The required output is the exact run of lines below that opens at the line with "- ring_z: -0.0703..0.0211" and closes at the line with "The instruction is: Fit".

*** Opening of INPUT DATA ***

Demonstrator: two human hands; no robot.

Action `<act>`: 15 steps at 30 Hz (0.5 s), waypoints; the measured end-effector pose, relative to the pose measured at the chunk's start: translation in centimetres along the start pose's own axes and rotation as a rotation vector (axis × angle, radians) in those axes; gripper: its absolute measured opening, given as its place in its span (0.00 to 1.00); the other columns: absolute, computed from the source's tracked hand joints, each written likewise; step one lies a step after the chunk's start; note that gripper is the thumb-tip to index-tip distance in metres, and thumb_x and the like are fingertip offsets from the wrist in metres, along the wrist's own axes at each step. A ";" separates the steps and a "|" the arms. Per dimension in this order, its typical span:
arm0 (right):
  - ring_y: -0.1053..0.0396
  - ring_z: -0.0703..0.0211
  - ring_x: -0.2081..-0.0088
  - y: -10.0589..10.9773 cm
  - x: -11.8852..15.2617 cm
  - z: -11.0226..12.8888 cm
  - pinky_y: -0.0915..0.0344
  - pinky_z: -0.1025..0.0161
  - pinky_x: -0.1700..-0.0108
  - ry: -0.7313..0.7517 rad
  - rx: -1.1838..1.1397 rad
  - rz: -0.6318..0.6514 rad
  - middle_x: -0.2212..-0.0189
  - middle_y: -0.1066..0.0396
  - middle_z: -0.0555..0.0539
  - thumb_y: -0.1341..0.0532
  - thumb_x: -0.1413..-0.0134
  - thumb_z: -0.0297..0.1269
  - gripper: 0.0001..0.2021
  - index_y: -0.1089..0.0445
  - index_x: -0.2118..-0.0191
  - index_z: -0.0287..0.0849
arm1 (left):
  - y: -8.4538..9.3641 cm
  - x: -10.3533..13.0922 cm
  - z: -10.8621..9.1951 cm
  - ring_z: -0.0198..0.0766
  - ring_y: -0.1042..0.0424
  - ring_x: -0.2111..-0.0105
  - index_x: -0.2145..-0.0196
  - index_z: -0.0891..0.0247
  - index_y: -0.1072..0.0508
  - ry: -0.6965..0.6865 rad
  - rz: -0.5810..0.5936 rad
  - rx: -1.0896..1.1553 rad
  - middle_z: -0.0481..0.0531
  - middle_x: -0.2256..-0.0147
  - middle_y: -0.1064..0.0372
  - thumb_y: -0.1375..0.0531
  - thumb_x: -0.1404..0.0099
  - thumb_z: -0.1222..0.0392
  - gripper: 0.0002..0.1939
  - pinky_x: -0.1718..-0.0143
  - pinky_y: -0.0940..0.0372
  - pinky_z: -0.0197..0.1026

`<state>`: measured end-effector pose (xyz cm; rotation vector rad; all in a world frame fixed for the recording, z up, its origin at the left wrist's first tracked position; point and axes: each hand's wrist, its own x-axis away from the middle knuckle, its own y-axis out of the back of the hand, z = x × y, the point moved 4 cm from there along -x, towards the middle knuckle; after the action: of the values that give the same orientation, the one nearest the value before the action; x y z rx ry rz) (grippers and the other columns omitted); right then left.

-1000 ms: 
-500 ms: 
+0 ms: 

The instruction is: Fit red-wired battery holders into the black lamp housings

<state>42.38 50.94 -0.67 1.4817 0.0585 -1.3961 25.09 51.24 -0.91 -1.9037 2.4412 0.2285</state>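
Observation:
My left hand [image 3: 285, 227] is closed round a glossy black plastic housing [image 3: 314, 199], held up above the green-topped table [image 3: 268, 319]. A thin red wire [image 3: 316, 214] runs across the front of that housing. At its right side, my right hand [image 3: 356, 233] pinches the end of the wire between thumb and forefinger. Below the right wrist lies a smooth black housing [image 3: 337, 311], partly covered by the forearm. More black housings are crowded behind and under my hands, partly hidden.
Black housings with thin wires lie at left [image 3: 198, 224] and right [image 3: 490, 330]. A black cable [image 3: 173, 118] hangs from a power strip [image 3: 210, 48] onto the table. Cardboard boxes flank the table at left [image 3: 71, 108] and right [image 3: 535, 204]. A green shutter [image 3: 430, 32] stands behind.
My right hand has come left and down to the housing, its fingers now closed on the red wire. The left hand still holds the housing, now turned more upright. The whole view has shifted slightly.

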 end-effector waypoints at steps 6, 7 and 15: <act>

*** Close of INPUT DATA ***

**ANSWER AREA**
  - ring_z: -0.0703..0.0211
  - ring_x: -0.2081..-0.0088
  - y: -10.0589..10.9773 cm
  - x: -11.8852..15.2617 cm
  - z: -11.0226..12.8888 cm
  - pinky_y: -0.0915..0.0344
  - pinky_z: -0.1025..0.0161
  - pinky_x: -0.1700..-0.0108
  - ry: -0.7313..0.7517 rad
  - rx: -1.1838..1.1397 rad
  - rz: -0.6318..0.6514 rad
  - middle_x: -0.2212..-0.0189
  - middle_y: -0.1066..0.0396
  - middle_z: -0.0555..0.0539
  - thumb_y: -0.1341..0.0532
  - thumb_x: -0.1413..-0.0134
  - thumb_z: -0.0297..0.1269
  - gripper: 0.0001..0.2021
  - index_y: -0.1089..0.0445
  - index_x: -0.2118..-0.0191
  - index_z: -0.0287..0.0849
arm1 (left):
  - y: -8.4538..9.3641 cm
  - x: -10.3533..13.0922 cm
  - z: -10.8621..9.1951 cm
  - ring_z: -0.0198..0.0766
  - ring_y: -0.1042..0.0424
  - ring_x: -0.2111..-0.0105
  - index_x: -0.2145..-0.0196
  - index_z: -0.0891..0.0247
  - index_y: -0.1072..0.0508
  - ry: -0.6965..0.6865 rad
  - rz: -0.5810..0.5936 rad
  - rx: -1.0896..1.1553 rad
  - middle_z: -0.0481..0.0531
  - middle_x: -0.2256..-0.0147
  - middle_y: -0.1064..0.0372
  - thumb_y: -0.1375..0.0531
  - thumb_x: -0.1404..0.0099
  - thumb_z: -0.1222..0.0392
  - gripper: 0.0002..0.1939
  - pinky_x: -0.1718..-0.0143
  - pinky_y: -0.0940..0.0372
  - pinky_z: -0.0197..0.1026

`<state>`: measured end-effector pose (xyz cm; rotation vector rad; all in a world frame fixed for the recording, z up, its origin at the left wrist's first tracked position; point and axes: each hand's wrist, its own x-axis away from the middle knuckle, its own y-axis out of the back of the hand, z = x × y, the point moved 4 cm from there along -x, towards the middle knuckle; after the action: of the values that give the same orientation, the one nearest the value before the action; x y z rx ry rz) (grippers and the other columns omitted); right then left.

-1000 ms: 
-500 ms: 
+0 ms: 

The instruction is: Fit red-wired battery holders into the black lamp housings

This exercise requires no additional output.